Exercise aim
Going from the top of the data below, give again each line through the one containing "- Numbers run", both ends kept.

Collected data

------------

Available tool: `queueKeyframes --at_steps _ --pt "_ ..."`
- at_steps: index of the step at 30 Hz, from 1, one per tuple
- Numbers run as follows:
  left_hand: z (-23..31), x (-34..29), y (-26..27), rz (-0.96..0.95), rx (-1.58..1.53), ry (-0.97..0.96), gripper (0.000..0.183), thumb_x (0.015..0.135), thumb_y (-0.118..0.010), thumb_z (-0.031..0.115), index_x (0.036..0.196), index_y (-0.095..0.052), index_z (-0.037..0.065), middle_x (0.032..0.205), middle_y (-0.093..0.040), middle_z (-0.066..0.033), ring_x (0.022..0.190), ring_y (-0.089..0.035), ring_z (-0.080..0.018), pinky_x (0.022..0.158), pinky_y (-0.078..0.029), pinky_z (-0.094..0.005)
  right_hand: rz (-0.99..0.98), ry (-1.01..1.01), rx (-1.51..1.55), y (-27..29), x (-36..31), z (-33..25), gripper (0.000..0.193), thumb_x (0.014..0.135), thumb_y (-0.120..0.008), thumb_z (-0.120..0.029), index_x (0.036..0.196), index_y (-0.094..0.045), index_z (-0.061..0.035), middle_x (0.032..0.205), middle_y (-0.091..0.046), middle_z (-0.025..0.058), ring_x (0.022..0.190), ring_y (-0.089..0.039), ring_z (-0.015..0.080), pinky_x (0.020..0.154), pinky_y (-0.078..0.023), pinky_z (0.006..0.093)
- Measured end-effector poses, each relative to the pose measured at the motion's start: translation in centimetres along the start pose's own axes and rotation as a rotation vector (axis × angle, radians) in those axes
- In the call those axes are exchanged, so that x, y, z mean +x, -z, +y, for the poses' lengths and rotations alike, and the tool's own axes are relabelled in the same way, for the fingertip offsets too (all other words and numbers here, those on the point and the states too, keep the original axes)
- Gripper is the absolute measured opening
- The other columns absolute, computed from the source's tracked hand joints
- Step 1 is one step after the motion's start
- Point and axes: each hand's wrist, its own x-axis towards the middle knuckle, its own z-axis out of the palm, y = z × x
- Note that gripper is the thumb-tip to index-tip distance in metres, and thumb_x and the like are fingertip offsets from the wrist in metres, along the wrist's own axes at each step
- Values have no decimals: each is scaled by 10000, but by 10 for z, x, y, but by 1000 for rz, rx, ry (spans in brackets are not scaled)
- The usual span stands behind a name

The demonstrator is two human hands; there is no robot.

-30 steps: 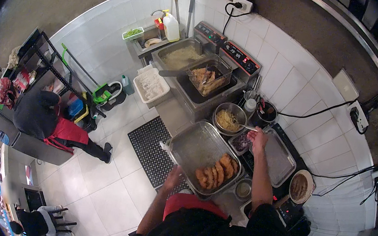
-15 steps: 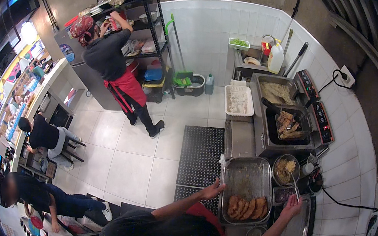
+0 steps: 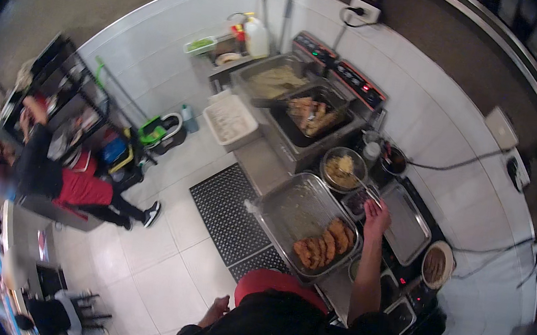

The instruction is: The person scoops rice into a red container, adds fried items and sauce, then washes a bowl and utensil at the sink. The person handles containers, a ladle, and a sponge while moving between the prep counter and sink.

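My right hand (image 3: 377, 214) grips slim metal tongs (image 3: 369, 191), whose far end reaches over a round bowl (image 3: 329, 182) with a pale yellow clump of food (image 3: 346, 164) in it. Below that hand lies a bare metal tray (image 3: 408, 224). My left hand (image 3: 218, 309) hangs low beside my body, away from the counter; blur hides how its fingers lie. Between my arms stands a large wire-mesh tray (image 3: 284, 202), with several golden-brown fried cutlets (image 3: 324, 245) lined up at its near right end.
Beyond the mesh tray, a fryer (image 3: 297, 146) holds a basket of frying pieces (image 3: 314, 114). A white tub (image 3: 228, 122) of pale coated food sits left of it. A black rubber mat (image 3: 227, 209) covers floor tiles. A co-worker in a red apron (image 3: 84, 187) stands at shelves.
My view has turned to the right. My left hand has dropped from the mesh tray's left edge to my side. My right hand still holds the tongs by the bowl.
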Motion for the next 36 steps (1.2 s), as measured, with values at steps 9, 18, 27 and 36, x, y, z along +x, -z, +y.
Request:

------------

Output for this task
Available tool: `queueKeyframes --at_steps _ --pt "_ ..."`
- at_steps: index of the step at 30 Hz, from 1, one per tuple
- Numbers run as follows:

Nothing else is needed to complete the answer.